## Instructions to follow:
Reproduce the section of the listing that begins at the line containing "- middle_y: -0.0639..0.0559" and finishes at the line containing "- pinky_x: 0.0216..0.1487". Include both end lines and nothing beyond them.

*** Material provided Section Begins ***

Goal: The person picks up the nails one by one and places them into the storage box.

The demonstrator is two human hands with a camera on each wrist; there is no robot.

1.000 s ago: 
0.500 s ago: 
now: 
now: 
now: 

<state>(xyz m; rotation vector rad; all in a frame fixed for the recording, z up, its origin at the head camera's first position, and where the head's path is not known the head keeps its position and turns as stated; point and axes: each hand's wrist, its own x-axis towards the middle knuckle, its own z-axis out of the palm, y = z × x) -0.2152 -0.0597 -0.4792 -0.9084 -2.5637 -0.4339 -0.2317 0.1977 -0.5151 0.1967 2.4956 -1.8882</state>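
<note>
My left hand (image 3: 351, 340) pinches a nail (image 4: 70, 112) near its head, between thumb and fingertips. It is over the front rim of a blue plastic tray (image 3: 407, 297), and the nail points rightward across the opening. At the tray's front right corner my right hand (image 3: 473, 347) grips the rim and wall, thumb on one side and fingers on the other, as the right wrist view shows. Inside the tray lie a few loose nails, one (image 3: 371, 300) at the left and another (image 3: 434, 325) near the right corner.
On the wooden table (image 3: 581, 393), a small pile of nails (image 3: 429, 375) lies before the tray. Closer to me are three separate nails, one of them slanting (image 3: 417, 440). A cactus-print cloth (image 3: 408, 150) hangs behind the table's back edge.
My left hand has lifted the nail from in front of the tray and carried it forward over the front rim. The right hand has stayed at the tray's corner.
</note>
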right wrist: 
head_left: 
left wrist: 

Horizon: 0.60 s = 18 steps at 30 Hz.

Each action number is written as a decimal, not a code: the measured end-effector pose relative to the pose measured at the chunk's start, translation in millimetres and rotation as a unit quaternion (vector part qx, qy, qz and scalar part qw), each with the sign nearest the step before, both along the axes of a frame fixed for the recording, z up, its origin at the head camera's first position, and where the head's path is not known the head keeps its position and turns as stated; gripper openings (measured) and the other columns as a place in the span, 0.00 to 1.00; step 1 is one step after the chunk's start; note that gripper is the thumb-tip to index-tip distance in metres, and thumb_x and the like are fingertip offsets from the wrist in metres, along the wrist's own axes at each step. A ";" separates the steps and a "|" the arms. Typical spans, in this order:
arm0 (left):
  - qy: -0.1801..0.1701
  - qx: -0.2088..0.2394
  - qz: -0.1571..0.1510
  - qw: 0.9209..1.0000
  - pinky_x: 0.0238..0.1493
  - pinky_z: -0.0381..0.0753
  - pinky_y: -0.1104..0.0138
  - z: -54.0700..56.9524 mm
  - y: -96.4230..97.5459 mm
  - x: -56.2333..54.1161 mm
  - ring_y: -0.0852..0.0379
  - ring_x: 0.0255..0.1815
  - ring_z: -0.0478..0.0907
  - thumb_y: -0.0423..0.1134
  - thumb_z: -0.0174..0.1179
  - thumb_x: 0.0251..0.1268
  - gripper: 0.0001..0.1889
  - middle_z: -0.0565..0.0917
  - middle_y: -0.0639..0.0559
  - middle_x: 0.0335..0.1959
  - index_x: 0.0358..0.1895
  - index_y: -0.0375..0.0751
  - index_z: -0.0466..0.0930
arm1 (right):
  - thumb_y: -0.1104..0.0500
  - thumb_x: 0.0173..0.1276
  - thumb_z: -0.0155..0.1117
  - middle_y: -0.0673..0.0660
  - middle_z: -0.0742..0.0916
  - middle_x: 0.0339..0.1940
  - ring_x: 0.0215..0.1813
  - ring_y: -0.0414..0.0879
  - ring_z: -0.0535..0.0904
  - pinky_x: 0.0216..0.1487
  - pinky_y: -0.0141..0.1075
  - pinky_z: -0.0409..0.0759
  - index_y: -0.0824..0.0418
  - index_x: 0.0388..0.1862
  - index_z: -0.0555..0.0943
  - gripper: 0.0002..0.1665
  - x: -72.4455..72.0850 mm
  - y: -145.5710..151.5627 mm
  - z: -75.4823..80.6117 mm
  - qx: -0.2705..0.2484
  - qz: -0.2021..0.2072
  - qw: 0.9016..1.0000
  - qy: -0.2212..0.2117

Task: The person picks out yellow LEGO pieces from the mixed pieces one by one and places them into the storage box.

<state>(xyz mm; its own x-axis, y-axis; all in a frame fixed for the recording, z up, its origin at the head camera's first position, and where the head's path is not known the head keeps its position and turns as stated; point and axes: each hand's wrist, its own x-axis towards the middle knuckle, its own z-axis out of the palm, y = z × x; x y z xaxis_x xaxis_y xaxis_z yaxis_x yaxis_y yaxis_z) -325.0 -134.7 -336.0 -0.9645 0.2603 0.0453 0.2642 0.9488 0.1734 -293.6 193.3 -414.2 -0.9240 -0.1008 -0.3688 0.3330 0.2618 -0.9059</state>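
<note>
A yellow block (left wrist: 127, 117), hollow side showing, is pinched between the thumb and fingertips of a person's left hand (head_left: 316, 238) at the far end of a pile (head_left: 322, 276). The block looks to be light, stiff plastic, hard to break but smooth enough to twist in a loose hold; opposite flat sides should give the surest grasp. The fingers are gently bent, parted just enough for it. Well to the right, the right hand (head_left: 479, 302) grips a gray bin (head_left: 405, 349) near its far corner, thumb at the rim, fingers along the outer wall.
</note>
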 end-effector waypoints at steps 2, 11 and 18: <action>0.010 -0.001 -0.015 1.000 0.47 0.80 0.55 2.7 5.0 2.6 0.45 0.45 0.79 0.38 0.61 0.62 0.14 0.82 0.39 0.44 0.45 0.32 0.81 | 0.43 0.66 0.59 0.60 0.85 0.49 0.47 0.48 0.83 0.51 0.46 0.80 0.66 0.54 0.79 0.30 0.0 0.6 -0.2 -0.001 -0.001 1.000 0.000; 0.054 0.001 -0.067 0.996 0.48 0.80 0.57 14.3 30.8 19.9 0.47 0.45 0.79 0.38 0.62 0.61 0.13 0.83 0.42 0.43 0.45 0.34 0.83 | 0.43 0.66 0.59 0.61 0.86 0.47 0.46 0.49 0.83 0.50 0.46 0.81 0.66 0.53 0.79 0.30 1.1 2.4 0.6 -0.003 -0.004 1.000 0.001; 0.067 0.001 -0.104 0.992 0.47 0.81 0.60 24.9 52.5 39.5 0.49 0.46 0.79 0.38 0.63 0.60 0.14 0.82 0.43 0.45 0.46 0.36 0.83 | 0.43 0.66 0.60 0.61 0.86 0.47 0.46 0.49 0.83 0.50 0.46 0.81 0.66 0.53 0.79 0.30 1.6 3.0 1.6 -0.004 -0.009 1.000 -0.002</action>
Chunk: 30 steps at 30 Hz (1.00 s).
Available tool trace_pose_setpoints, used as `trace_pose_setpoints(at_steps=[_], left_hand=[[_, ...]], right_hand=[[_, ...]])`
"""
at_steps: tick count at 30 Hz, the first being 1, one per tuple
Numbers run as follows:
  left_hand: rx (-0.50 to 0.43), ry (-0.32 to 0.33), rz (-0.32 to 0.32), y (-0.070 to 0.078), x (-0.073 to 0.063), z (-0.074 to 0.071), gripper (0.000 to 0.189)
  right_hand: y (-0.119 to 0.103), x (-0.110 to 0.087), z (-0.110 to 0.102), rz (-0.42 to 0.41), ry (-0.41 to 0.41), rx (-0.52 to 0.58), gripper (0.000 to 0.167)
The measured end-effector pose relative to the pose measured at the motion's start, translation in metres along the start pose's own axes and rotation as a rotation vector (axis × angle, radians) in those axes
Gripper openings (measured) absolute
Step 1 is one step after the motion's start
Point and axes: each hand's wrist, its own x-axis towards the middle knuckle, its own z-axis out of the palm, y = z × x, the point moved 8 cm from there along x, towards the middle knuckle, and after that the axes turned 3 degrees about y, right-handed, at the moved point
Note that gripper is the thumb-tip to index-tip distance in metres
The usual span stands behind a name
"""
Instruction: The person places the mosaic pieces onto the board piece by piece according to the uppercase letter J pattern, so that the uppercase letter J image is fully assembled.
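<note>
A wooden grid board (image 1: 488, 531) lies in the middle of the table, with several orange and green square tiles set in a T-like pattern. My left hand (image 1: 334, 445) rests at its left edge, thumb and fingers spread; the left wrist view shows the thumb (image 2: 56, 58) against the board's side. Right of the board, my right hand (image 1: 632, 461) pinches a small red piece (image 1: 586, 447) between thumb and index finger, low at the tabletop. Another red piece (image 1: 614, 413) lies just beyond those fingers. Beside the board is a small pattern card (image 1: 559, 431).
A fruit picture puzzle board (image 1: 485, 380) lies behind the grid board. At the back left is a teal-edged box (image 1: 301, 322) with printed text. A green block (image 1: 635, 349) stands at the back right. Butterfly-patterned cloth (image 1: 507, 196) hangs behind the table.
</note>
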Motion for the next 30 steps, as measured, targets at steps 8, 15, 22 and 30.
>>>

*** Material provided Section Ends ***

## Solution below:
  - middle_y: -0.0639..0.0559
  - middle_x: 0.0335..0.1959
  - index_x: 0.0358..0.1895
  - index_y: -0.0375..0.0751
  - index_z: -0.0466..0.0930
arm1 (right):
  - thumb_y: -0.1104..0.0500
  - thumb_x: 0.0173..0.1276
  - thumb_z: -0.0155..0.1117
  - middle_y: -0.0673..0.0660
  - middle_z: -0.0742..0.0916
  - middle_x: 0.0339..0.1940
  - ring_x: 0.0215..0.1813
  - ring_y: -0.0414..0.0879
  - ring_z: -0.0535..0.0904
  - pinky_x: 0.0216..0.1487

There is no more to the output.